TASK TO COMPLETE
Please restate the listing word for word, omitting the images.
++++ DATA SEGMENT ++++
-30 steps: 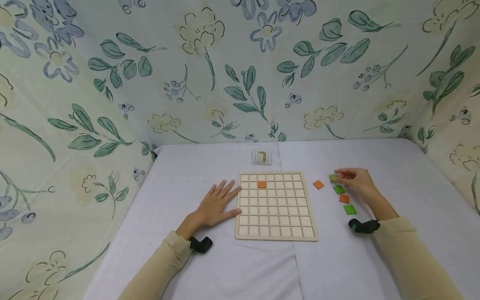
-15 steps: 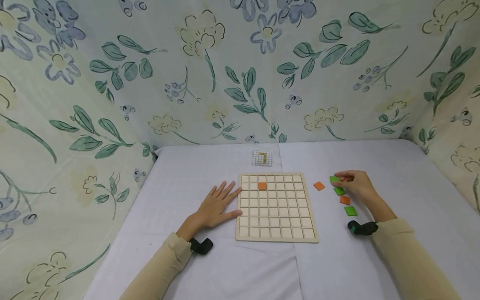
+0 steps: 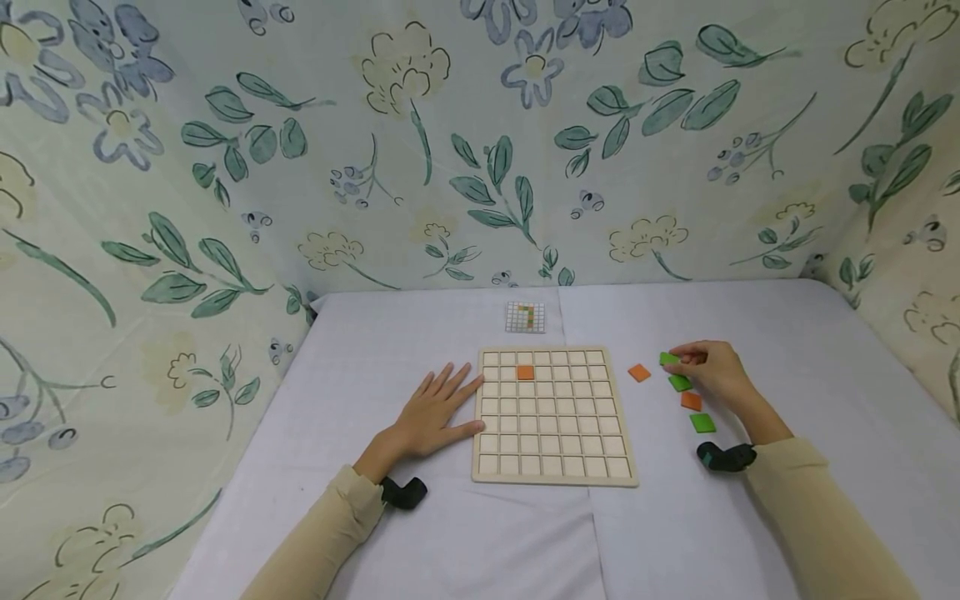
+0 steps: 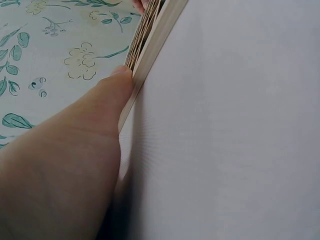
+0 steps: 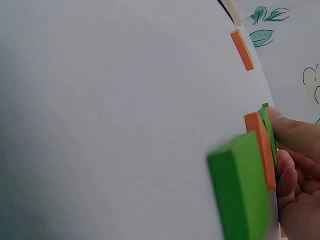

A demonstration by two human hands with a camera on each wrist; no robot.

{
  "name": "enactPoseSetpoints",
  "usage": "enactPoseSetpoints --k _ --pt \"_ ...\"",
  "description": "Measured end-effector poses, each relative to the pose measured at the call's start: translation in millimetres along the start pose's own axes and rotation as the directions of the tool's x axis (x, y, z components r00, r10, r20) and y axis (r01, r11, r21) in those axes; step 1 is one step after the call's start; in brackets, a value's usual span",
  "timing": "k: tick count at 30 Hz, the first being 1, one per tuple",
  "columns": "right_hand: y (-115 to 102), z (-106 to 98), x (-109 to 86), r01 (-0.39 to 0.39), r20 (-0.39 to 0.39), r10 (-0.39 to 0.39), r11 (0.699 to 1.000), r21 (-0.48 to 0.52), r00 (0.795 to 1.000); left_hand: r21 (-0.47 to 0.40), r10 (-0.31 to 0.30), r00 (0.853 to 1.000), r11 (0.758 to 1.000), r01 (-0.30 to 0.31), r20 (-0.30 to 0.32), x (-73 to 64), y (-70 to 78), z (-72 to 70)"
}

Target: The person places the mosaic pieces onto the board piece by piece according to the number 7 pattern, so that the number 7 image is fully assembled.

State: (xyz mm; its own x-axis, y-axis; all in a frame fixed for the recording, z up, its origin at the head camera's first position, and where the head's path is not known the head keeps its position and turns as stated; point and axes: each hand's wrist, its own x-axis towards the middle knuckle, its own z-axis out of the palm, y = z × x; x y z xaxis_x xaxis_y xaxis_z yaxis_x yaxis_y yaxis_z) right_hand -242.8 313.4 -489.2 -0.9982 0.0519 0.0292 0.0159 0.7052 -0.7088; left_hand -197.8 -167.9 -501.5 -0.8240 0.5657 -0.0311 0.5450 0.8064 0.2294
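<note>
A pale wooden grid board (image 3: 553, 483) lies on the white cloth, with one orange tile (image 3: 526, 372) in a square of its second row. My left hand (image 3: 431, 414) rests on the table with fingers spread, its fingertips and thumb at the board's left edge. In the left wrist view the thumb (image 4: 112, 92) presses against that edge. Right of the board, my right hand (image 3: 716, 371) pinches with thumb and forefinger at the farthest green tile (image 3: 667, 358). The fingers hide part of it. Another green tile (image 3: 680, 383) lies just under the hand.
An orange tile (image 3: 692, 402) and a green tile (image 3: 702, 423) continue the column nearer me. A separate orange tile (image 3: 639, 372) lies between column and board. Behind the board sits a small grid card (image 3: 526, 317) with a coloured pattern. A floral cloth (image 3: 480, 208) hangs behind the table.
My right hand's thumb and fingers have come slightly lower and nearer to me at the farthest green tile. The left hand has stayed at the board's edge.
</note>
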Motion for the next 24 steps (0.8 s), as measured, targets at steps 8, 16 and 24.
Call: enactPoseSetpoints --k 8,16,24 --pt "1 -3 1.0 0.006 0.009 -0.006 1.0 0.005 1.0 -0.008 0.002 1.0 1.0 -0.002 -0.009 -0.1 0.7 -0.3" --pt "-5 -9 -2.0 -0.028 0.013 0.028 1.0 -0.001 1.0 -0.005 0.003 1.0 1.0 -0.004 -0.009 -0.3 0.5 -0.9" --pt "-24 -13 -6.0 -0.007 0.003 0.007 1.0 0.016 1.0 -0.007 0.012 1.0 1.0 -0.012 -0.013 -0.2 0.0 -0.7"
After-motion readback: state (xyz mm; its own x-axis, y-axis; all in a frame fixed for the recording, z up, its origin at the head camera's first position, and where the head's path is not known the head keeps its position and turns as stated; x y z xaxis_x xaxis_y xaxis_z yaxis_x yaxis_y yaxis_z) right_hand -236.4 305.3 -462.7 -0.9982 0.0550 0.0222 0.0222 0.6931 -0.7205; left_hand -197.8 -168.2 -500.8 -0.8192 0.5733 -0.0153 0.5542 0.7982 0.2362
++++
EXERCISE OUTPUT
-30 steps: 
-15 steps: 
+0 steps: 
+0 steps: 
+0 steps: 

A demonstration by two human hands with a camera on each wrist; no robot.

{
  "name": "enactPoseSetpoints",
  "usage": "enactPoseSetpoints --k _ --pt \"_ ...\"",
  "description": "Measured end-effector poses, each relative to the pose measured at the call's start: translation in millimetres along the start pose's own axes and rotation as the directions of the tool's x axis (x, y, z components r00, r10, r20) and y axis (r01, r11, r21) in those axes; step 1 is one step after the call's start; in brackets, a value's usual span",
  "timing": "k: tick count at 30 Hz, the first being 1, one per tuple",
  "columns": "right_hand: y (-115 to 102), z (-106 to 98), x (-109 to 86), r01 (-0.39 to 0.39), r20 (-0.39 to 0.39), r10 (-0.39 to 0.39), r11 (0.699 to 1.000), r21 (-0.48 to 0.52), r00 (0.795 to 1.000); left_hand: r21 (-0.47 to 0.40), r10 (-0.31 to 0.30), r00 (0.853 to 1.000), r11 (0.758 to 1.000), r01 (-0.30 to 0.31), r20 (-0.30 to 0.32), x (-73 to 64), y (-70 to 78), z (-72 to 70)"
}

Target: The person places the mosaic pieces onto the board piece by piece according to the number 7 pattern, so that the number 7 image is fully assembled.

State: (xyz mm; its own x-axis, y-axis; all in a frame fixed for the recording, z up, its origin at the head camera's first position, and where the head's path is not known the head keeps its position and turns as stated; point and axes: each hand's wrist, its own x-axis towards the middle knuckle, its own z-axis out of the palm, y = z × x; x y z xaxis_x xaxis_y xaxis_z yaxis_x yaxis_y yaxis_z) right_hand -242.8 313.4 -489.2 -0.9982 0.0519 0.0292 0.0159 0.7052 -0.7088; left_hand -197.8 -167.9 -501.5 -0.8240 0.5657 -0.0311 0.5450 0.8064 0.2294
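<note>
A pale wooden grid board (image 3: 553, 483) lies on the white cloth, with one orange tile (image 3: 526, 372) in a square of its second row. My left hand (image 3: 431, 414) rests on the table with fingers spread, its fingertips and thumb at the board's left edge. In the left wrist view the thumb (image 4: 112, 92) presses against that edge. Right of the board, my right hand (image 3: 716, 371) pinches with thumb and forefinger at the farthest green tile (image 3: 667, 358). The fingers hide part of it. Another green tile (image 3: 680, 383) lies just under the hand.
An orange tile (image 3: 692, 402) and a green tile (image 3: 702, 423) continue the column nearer me. A separate orange tile (image 3: 639, 372) lies between column and board. Behind the board sits a small grid card (image 3: 526, 317) with a coloured pattern. A floral cloth (image 3: 480, 208) hangs behind the table.
My right hand's thumb and fingers have come slightly lower and nearer to me at the farthest green tile. The left hand has stayed at the board's edge.
</note>
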Motion for the next 24 steps (0.8 s), as measured, targets at steps 8, 16 and 24.
Call: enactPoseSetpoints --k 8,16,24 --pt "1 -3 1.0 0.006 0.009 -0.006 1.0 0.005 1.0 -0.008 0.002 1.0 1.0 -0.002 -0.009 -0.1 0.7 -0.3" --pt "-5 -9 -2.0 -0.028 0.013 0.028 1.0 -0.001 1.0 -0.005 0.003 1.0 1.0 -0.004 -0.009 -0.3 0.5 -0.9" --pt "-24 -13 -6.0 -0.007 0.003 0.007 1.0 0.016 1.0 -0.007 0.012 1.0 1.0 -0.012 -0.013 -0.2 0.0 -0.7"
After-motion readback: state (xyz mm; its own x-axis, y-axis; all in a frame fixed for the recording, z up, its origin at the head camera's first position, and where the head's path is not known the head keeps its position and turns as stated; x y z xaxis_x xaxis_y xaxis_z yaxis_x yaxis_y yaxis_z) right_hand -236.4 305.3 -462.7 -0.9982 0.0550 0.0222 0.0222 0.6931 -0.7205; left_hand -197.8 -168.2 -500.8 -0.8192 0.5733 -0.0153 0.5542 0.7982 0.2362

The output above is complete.